Written by Dr Chieh-chi Hsieh .

Image credit: 傅崐萁/Facebook.

Introduction

In this article, I argue that although the leading opposition party, Kuomintang (KMT), alongside the Taiwan People’s Party (TPP), have been enjoying their upper hand influence in the Parliament, ultimately it would be the KMT that will suffer more substantial short-and-long term political backlash vis-à-vis the TPP. It is fair to say that the Legislative Yuan, Taiwan’s parliament body, has been displaying its very worst since the end of Martial Law in 1987. However, the reason for failing the expectations of Taiwan’s general public is different. To elaborate, the Democratic Progressive Party (DPP) often received criticism for adopting a more physical confrontation method in public demonstrations as well as in legislature meetings to raise public awareness and achieve their political goals when it was the leading opposition party (i.e. 1987-2000; 2008-2016). Yet, this is not the case as to why the current impasse in the legislature is raising substantial concerns in Taiwan. Instead, we are witnessing the political development in which confrontation between Taiwan and China is becoming more ‘internalised.’

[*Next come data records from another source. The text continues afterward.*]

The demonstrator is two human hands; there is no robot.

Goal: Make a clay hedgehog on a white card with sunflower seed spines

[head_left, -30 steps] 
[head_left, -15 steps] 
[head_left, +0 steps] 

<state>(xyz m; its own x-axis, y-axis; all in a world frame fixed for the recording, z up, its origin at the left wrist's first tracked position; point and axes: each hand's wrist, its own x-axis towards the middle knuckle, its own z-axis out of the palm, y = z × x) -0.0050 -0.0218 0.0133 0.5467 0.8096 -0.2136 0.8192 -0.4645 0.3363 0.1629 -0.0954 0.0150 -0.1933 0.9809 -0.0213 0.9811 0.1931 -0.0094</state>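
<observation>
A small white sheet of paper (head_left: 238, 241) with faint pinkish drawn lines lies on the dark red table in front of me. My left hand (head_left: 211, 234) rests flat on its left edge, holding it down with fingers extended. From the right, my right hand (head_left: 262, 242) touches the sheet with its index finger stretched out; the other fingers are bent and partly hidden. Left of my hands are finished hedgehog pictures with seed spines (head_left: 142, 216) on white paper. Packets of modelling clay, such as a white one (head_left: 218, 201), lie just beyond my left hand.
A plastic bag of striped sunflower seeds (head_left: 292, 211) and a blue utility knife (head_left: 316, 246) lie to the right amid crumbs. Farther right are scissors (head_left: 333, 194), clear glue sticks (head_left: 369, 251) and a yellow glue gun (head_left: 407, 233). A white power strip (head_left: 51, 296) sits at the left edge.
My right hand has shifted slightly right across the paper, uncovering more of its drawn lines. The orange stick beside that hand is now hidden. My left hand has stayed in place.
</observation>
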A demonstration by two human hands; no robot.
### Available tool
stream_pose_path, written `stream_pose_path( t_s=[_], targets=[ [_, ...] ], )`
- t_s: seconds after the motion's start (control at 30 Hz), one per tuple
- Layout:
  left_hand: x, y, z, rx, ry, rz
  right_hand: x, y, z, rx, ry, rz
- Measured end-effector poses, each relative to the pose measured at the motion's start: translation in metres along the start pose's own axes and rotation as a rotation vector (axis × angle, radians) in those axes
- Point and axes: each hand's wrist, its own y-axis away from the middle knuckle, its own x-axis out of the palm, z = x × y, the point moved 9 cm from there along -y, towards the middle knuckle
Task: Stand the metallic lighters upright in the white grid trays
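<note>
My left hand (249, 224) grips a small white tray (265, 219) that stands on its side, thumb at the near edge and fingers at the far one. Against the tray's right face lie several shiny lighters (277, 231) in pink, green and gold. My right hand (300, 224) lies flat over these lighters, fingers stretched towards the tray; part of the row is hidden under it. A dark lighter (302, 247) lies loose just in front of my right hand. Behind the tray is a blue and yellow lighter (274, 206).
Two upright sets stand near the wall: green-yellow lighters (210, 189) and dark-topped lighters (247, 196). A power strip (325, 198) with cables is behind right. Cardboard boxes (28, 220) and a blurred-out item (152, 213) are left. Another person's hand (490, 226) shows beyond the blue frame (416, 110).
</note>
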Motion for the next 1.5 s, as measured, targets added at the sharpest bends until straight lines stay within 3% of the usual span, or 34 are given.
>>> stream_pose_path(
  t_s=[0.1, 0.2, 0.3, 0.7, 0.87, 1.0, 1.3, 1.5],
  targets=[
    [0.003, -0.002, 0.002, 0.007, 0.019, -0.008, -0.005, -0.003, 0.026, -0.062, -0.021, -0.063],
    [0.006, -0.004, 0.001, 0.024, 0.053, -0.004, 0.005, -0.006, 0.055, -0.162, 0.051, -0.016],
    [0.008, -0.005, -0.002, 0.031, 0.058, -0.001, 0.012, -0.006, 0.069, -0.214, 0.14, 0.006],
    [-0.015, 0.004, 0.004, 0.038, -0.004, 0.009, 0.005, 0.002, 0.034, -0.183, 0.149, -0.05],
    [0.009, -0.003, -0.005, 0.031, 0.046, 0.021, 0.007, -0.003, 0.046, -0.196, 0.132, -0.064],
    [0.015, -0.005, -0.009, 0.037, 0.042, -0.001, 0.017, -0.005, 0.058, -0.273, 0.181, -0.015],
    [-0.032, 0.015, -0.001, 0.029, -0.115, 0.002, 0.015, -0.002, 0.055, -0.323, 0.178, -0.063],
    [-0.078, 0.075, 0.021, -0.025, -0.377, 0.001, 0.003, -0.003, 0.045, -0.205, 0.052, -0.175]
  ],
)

The Principal and Agent Problem

The famous quote of Churchill states, ‘ No one pretends that democracy is the perfect or all-wise [and] it has been said that democracy is the worst form of government except for all those other forms that have been tried from time to time…’. This has often been used to depict the notion that ‘democracy is merely a lesser evil’ and is simply upheld due to the lack of alternative methods to govern. Without a doubt, one can argue that the current political fiasco in Taiwan’s legislature speaks volumes to this statement. For instance, after the amendments to the Legislative Yuan’s Power Act was put forward by the KMT-TPP coalition in May 2024, it led to the formation of the ‘bluebird movement (青鳥行動)’. Yet, the large-scale demonstration did not deter the KMT-TPP coalition from engaging in subsequent controversial actions. In fact, the ensuing reform bill put forward by the KMT-TPP majority was the Constitutional Court Procedure Act, which paralyses Taiwan’s Constitutional Court: the judicial apparatus that overthrew the Amendments to the Legislative Yuan’s Power Act. Furthermore, when civic groups across Taiwan first announced motions of recalling KMT legislators, the KMT-TPP coalition responded by proposing the self-serving Amendment to the Public Officials Election and Recall Act, which tightened the standards for recalling officials. In addition, KMT legislators have become reckless in their behaviours. Atrocious actions of KMT legislators include Hsu Chiao-Hsin giving the middle finger to DPP legislator Lee Kuen-Cheng during live television broadcast, as well as her antics when supporting the KMT’s motion to freeze half of the funding proposed (i.e. US 61.01 million dollars ) to continue work on a fleet of indigenous defence submarines for 2025.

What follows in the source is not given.